New Saddam Hanging Video Reveals Testy Exchange
Dec. 30, 2006 — -- Several hours after Saddam Hussein was hanged this morning in Baghdad, the state-run television channel, Iraqia, began to run edited video, without sound, of the run-up to the hanging.
The video shows Saddam being guided up the steps to the top of the gallows, a scarf being put around his neck and then the noose placed over his head and tightened on his neck. Then it stops.
This footage, about a minute long, was played and replayed over and over during the day, and quickly found its way onto all major television stations around the world.

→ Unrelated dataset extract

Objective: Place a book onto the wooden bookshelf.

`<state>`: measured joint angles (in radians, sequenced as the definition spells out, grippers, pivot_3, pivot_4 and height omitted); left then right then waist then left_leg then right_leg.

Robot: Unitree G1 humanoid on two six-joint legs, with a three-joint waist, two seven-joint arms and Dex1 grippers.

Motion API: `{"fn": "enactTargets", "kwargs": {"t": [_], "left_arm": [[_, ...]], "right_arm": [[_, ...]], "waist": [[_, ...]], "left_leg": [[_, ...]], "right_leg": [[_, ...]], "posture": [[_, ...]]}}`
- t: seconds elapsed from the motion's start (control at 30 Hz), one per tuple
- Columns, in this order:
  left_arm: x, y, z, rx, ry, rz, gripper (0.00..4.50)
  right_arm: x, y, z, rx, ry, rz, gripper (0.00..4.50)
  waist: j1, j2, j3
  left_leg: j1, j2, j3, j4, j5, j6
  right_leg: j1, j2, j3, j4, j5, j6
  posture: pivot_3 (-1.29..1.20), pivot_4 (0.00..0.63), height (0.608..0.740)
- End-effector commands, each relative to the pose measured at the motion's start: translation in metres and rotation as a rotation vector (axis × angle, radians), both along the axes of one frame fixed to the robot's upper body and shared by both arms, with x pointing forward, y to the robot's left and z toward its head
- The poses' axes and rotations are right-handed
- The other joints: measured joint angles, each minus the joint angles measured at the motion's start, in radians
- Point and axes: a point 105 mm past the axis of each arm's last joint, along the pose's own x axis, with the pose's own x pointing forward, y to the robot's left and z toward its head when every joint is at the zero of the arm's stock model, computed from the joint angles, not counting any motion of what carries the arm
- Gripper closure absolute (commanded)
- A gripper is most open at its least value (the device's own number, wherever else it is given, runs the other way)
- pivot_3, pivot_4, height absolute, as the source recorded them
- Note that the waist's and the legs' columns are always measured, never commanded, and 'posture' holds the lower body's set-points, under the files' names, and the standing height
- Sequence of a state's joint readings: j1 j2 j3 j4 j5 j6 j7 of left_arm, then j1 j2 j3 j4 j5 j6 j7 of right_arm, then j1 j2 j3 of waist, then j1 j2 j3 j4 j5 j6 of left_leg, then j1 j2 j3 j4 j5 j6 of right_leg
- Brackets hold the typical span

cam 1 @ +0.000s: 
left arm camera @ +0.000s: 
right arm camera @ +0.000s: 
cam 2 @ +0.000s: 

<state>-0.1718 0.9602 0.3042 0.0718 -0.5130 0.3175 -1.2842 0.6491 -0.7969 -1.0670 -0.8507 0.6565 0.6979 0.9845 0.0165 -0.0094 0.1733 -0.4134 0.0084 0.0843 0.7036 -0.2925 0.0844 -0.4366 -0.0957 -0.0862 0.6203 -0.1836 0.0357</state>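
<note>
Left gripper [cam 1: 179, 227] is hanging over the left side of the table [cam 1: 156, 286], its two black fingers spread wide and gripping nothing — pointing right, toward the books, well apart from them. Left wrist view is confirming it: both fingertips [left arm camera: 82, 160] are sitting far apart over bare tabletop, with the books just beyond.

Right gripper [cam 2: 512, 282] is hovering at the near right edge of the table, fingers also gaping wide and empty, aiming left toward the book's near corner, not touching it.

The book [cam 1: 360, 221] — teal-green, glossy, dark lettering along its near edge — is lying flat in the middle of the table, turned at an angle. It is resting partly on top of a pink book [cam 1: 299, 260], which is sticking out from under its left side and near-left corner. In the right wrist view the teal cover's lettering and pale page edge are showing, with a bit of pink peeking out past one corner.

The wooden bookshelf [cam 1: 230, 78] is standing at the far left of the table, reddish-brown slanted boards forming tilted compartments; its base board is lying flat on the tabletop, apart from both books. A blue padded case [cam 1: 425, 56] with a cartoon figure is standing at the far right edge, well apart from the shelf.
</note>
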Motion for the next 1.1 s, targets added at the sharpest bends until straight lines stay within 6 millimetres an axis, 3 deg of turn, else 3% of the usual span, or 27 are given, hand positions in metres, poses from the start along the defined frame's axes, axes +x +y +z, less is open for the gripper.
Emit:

But later this evening, another video of the hanging popped up, this time being shown on Al-Jazeera and Arabiya, two Arabic TV channels based in the Gulf. The new video was of poor quality, was very jerky, and had clearly been shot on a cell phone or some similar device from below by one of the two dozen witnesses to the event.
It also had sound. The picture it gave of Saddam's last moments was very different from the edited, silent version that the Iraqi government had released earlier.
There are five men in black face masks who are visible on the gallows platform around Saddam, acting as guards. As they guide him towards the trap door and put the noose over his head, they start chanting religious slogans with the names of Moqtada al Sadr (the head of the Mahdi army, accused of organizing death squads against Sunnis) and Baqr al Sadr (the father-in-law of Moqtada).
Saddam, a Sunni, is outraged at this last-minute provocation, and tells them to "go to hell."
This is generally where the two TV stations cut the video, but on at least one occasion that we saw, Arabiya allowed the video to keep rolling: The cell phone camera is jerked down to the ground, as if the person holding it had to conceal the camera, then it is slowly raised up to Saddam again, and suddenly his body shoots down through the trapdoor.
At this, the Arabiya anchor came on and made a scissors symbol with two fingers with a mischievous grin on his face, as if to say that they really shouldn't have shown that, but so be it. A cynical voyeuristic ploy, nudge nudge wink wink…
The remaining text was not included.